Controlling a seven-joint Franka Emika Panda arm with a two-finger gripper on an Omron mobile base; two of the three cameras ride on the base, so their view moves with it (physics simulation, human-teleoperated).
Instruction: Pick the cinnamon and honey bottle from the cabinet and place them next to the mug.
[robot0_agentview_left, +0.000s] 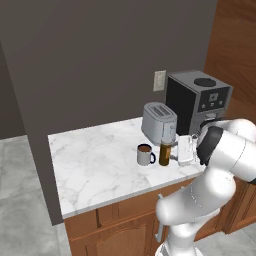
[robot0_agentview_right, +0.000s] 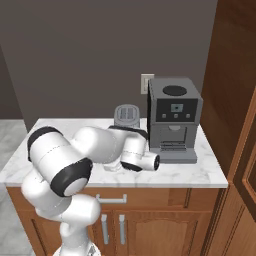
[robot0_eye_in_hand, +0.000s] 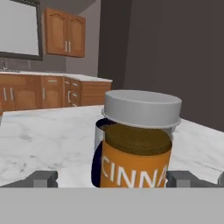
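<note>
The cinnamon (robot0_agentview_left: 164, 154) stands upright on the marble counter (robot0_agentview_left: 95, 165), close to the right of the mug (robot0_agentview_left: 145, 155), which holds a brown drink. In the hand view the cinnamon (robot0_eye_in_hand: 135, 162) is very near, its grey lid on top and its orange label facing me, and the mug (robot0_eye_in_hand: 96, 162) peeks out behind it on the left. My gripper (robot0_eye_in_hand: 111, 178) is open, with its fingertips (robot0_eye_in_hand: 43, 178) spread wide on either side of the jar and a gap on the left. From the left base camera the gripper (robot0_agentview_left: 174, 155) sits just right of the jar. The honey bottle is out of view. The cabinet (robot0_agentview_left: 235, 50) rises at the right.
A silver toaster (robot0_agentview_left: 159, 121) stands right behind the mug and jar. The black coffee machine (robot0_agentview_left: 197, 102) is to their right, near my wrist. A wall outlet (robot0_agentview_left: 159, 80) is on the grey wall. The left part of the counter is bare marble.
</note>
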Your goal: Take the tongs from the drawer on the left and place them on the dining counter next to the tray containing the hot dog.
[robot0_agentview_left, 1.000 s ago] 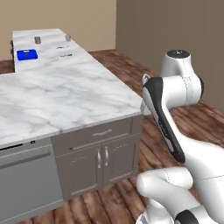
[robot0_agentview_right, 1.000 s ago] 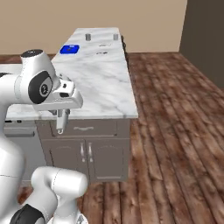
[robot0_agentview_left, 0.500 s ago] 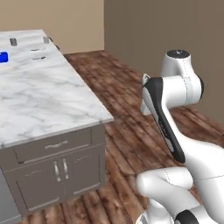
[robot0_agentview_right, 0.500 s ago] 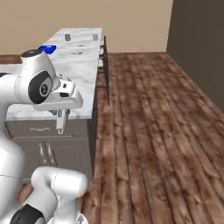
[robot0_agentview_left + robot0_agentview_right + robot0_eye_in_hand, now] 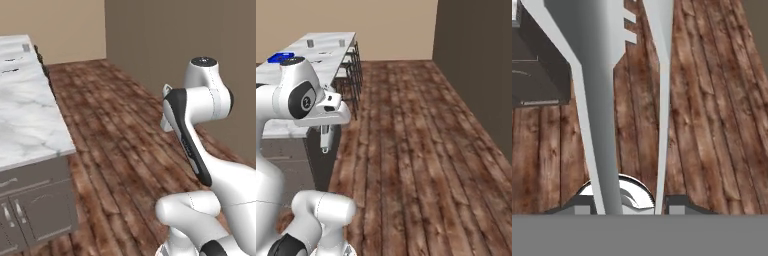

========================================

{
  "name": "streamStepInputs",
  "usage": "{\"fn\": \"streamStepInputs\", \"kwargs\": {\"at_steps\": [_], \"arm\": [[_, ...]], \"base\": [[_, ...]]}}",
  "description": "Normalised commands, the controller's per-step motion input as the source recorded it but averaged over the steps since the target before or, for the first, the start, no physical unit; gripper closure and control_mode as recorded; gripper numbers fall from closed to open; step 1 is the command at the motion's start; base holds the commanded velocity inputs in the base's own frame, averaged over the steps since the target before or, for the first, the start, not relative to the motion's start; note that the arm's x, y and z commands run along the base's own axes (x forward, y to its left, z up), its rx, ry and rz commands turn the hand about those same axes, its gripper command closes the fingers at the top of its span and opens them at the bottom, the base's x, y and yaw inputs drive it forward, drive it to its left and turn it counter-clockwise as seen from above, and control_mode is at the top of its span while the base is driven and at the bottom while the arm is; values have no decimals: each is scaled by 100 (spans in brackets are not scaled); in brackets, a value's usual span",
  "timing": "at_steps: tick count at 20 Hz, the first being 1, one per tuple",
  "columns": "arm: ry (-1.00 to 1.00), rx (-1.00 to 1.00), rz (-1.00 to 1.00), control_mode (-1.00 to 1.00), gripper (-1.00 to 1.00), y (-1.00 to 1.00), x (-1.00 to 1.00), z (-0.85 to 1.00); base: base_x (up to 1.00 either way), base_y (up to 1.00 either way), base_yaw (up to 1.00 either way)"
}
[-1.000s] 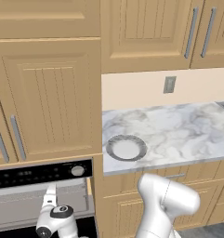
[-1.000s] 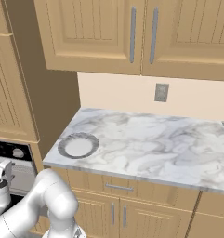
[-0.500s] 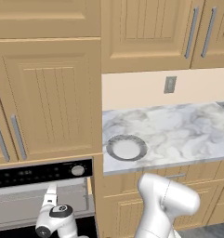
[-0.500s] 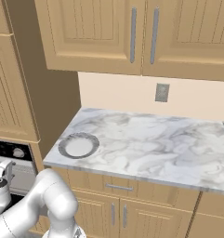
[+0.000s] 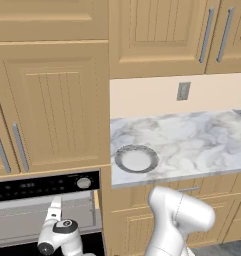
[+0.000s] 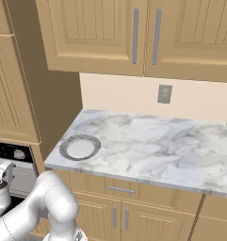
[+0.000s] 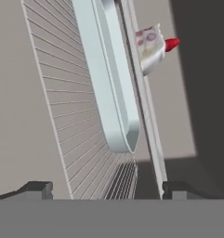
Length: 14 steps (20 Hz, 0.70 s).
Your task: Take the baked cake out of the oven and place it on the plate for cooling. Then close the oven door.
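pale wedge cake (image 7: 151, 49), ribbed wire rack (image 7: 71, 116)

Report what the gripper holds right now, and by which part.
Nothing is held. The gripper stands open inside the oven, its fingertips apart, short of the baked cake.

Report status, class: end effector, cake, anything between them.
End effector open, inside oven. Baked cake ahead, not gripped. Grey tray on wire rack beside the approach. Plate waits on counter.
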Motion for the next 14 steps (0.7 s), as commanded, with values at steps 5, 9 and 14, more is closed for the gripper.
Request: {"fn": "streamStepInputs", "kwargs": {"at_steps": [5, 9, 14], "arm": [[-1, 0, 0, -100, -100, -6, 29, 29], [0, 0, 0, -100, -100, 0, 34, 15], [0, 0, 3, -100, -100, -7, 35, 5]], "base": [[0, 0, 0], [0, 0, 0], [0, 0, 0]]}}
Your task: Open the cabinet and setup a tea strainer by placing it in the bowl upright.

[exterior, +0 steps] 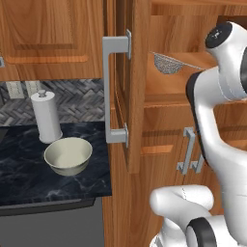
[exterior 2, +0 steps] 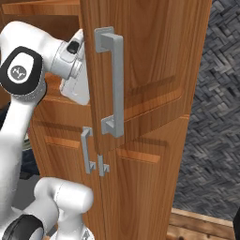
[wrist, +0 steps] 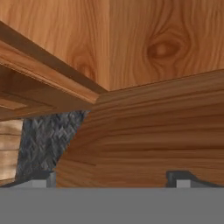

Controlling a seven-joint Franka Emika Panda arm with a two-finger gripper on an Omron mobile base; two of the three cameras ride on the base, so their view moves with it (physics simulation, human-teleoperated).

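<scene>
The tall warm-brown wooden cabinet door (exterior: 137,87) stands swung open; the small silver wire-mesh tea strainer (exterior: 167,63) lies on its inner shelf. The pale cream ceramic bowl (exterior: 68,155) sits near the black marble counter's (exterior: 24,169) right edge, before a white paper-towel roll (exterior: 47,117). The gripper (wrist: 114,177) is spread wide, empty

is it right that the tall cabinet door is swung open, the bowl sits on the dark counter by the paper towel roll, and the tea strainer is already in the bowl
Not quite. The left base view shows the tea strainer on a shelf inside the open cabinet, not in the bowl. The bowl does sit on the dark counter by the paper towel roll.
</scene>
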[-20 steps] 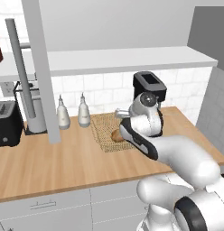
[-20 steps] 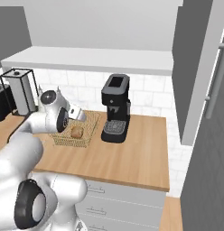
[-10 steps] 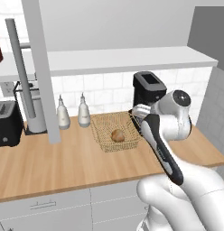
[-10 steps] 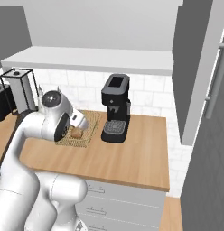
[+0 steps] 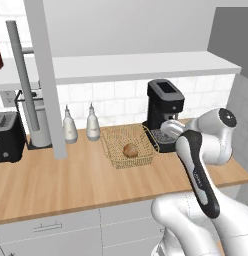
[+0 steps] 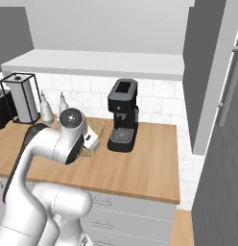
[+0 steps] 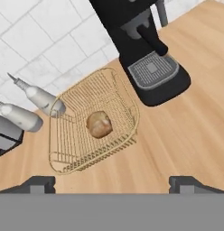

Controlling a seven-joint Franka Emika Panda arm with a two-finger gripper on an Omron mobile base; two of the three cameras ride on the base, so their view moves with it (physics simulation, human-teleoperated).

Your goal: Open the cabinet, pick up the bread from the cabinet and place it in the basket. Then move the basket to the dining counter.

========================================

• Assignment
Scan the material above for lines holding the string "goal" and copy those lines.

• Exercise answer
Your goal: Take the tongs from the drawer on the left and place them on the dining counter next to the tray containing the hot dog.
Your goal: Open the cabinet, pick up the bread from the cabinet and place it in the basket. Then move the basket to the dining counter.

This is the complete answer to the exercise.